● **DIRECTIONS**: Wherever the string "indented" occurs in a line of these records, report that line.

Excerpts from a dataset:
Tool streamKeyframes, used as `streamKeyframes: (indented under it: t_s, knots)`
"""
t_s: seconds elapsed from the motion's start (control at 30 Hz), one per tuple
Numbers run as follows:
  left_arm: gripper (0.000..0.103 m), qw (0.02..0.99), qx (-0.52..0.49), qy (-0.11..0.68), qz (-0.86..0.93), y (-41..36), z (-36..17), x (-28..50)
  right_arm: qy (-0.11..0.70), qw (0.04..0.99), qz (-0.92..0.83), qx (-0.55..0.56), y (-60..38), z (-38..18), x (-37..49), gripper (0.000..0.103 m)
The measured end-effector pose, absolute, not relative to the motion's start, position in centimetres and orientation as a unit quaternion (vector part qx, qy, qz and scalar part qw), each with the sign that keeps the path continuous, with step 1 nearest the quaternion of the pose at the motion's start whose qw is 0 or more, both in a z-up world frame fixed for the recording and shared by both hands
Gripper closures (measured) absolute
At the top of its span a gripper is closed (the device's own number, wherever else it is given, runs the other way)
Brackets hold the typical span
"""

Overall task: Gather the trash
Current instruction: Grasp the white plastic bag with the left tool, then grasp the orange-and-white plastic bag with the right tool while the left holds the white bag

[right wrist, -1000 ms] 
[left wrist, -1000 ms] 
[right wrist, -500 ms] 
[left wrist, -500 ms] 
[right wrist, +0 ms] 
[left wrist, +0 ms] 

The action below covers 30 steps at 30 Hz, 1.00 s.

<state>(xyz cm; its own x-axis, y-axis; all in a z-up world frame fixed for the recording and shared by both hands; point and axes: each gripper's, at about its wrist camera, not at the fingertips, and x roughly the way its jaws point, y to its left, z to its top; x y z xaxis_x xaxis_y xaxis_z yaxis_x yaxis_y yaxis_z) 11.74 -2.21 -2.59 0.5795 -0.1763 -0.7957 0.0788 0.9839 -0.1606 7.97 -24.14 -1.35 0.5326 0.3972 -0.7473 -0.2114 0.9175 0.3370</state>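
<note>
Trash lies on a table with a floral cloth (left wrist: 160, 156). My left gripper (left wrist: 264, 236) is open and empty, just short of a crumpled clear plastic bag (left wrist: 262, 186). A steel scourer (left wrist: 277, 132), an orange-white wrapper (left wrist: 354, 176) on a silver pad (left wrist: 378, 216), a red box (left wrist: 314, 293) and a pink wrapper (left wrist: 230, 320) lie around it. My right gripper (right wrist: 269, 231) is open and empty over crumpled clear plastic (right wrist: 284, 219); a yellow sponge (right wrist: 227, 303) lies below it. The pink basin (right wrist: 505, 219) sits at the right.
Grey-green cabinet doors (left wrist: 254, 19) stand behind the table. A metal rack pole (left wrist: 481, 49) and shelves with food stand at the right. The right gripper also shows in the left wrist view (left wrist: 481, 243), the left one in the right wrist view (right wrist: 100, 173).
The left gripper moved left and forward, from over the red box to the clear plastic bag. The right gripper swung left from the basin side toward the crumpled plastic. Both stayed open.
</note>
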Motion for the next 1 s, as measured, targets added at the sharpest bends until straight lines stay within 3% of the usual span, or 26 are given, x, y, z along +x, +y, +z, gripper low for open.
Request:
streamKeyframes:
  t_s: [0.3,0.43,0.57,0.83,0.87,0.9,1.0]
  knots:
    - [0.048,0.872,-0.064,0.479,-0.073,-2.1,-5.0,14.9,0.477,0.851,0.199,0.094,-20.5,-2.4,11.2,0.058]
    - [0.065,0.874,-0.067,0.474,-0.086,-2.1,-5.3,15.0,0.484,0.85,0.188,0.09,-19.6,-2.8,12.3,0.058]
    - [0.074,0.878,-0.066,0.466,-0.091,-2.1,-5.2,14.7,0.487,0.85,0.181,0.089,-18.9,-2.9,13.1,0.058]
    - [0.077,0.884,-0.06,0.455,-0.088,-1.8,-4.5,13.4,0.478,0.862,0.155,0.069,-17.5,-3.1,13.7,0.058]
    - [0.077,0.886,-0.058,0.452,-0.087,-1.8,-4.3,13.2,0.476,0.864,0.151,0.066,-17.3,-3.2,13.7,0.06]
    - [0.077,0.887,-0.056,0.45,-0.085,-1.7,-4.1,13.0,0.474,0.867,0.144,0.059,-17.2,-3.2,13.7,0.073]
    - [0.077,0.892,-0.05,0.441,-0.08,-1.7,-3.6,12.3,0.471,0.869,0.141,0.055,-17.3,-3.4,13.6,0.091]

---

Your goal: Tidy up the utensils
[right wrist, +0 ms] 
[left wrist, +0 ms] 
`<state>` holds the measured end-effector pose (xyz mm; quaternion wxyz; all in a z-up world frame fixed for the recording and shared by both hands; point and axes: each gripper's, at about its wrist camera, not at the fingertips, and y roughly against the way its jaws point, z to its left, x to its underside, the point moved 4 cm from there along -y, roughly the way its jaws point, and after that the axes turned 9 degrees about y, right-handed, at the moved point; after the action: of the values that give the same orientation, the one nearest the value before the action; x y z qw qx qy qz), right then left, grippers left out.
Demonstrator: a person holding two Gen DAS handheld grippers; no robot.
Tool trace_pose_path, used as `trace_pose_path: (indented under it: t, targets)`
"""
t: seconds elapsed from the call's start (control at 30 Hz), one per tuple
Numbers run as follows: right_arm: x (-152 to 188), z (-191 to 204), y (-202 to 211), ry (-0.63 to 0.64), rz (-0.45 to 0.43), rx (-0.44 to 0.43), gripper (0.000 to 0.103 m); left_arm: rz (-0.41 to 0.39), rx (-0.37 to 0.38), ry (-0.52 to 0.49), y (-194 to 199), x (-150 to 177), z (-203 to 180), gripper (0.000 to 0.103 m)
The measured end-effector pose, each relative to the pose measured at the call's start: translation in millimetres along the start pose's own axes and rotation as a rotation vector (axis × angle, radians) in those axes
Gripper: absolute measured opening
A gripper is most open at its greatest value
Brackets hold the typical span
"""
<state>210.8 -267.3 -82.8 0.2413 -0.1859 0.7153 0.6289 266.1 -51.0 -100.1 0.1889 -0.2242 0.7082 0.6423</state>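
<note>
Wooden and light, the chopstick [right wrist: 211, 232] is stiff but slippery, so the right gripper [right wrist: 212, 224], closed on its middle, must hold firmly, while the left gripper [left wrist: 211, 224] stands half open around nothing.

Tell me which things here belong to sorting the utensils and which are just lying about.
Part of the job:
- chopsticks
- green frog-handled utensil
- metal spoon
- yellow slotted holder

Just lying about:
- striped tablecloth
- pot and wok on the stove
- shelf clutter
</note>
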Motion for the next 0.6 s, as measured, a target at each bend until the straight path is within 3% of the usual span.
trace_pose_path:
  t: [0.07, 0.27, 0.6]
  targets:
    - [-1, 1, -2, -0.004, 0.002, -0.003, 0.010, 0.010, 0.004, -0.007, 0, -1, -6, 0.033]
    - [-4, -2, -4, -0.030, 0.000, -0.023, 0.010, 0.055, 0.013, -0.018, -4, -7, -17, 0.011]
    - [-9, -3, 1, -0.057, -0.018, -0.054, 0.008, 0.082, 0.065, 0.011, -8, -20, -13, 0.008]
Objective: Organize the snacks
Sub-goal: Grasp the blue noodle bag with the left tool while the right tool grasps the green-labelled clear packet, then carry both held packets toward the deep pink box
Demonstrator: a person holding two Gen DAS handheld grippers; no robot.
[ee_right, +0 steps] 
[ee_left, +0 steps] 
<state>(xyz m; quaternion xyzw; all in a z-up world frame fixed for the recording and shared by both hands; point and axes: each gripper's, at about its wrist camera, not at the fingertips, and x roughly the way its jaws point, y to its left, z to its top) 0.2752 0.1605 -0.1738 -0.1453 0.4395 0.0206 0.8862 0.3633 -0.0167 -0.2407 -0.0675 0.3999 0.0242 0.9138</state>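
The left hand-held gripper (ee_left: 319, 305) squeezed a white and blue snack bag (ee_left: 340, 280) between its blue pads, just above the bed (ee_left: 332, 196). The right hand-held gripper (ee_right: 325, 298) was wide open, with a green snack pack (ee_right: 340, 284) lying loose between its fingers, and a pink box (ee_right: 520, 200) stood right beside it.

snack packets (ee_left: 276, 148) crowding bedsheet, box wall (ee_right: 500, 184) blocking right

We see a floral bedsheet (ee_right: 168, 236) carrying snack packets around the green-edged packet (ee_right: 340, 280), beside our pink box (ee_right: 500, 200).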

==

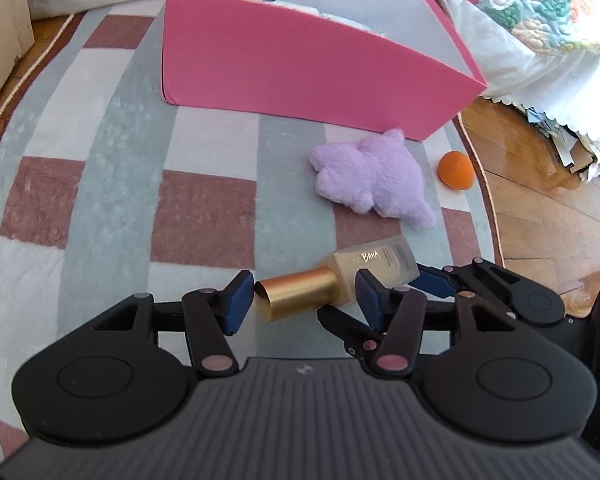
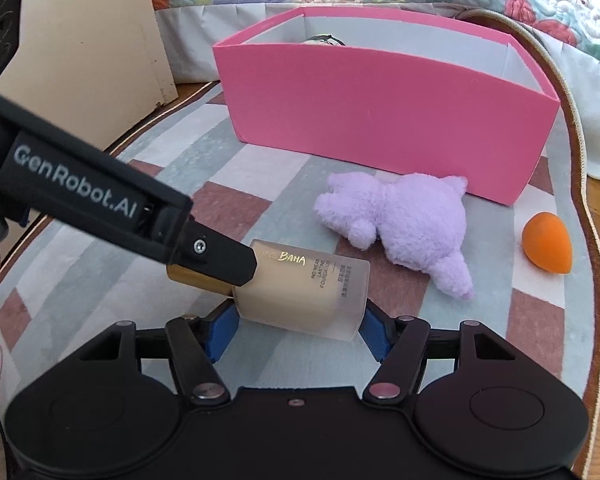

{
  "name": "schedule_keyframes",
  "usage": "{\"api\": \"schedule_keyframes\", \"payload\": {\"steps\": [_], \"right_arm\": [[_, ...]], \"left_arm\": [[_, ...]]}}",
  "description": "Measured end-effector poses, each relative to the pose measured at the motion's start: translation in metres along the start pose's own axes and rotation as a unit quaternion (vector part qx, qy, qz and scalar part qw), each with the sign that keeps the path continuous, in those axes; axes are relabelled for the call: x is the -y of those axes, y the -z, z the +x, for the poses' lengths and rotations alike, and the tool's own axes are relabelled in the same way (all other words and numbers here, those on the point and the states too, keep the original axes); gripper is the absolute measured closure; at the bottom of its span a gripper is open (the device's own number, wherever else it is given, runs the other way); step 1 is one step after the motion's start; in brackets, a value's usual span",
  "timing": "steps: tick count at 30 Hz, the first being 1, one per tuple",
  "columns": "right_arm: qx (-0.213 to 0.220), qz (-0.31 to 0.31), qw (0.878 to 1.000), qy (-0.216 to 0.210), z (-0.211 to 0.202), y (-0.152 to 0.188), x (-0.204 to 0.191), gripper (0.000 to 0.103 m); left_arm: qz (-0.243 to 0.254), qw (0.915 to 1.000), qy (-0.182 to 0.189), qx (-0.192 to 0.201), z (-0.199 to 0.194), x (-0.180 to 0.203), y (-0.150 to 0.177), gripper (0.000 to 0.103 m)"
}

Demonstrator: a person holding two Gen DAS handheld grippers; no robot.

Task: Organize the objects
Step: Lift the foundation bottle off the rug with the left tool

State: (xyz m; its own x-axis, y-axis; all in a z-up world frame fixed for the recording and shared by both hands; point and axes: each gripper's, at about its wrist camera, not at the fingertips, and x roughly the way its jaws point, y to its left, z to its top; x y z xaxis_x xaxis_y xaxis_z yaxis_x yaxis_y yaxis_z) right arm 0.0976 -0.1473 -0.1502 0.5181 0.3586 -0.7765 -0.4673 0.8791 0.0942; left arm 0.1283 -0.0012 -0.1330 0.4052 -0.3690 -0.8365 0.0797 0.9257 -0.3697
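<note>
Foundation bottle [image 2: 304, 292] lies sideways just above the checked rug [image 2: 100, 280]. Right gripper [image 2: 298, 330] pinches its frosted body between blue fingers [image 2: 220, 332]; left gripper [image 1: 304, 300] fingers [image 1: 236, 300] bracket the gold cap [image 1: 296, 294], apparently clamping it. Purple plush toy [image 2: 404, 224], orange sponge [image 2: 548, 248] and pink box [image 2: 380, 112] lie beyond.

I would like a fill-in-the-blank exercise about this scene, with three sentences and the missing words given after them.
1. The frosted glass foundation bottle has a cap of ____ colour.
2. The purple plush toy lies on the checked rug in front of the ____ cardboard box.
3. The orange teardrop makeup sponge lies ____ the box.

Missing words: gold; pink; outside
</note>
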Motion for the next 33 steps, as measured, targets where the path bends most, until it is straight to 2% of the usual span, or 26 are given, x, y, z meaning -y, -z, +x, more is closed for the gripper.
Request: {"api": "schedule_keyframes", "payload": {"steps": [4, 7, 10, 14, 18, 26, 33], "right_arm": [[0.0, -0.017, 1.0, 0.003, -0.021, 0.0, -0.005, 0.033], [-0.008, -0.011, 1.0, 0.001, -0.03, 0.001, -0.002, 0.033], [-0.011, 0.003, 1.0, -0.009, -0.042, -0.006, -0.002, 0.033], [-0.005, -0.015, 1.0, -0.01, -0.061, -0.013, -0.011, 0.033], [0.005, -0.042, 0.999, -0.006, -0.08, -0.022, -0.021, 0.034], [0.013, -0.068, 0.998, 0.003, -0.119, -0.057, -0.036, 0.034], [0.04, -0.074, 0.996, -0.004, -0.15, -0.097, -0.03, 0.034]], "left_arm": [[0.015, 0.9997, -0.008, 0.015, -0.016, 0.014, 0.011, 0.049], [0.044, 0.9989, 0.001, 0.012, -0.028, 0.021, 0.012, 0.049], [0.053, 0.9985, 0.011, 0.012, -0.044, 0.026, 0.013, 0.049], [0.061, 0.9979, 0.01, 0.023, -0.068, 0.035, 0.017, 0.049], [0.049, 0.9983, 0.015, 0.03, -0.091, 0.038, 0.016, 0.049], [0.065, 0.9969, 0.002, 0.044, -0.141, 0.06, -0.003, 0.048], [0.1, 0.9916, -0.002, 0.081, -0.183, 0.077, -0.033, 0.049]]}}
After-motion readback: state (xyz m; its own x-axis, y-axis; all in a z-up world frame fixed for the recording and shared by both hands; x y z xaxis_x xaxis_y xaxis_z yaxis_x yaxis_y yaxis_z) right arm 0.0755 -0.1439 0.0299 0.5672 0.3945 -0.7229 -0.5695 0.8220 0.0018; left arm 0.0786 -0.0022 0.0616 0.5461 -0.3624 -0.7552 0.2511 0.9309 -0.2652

● **ANSWER FOR THIS EXERCISE**:
Tool streamKeyframes, used as `streamKeyframes: (indented under it: t_s, knots)`
Tool trace_pose_path, used as `trace_pose_path: (indented under it: t, targets)`

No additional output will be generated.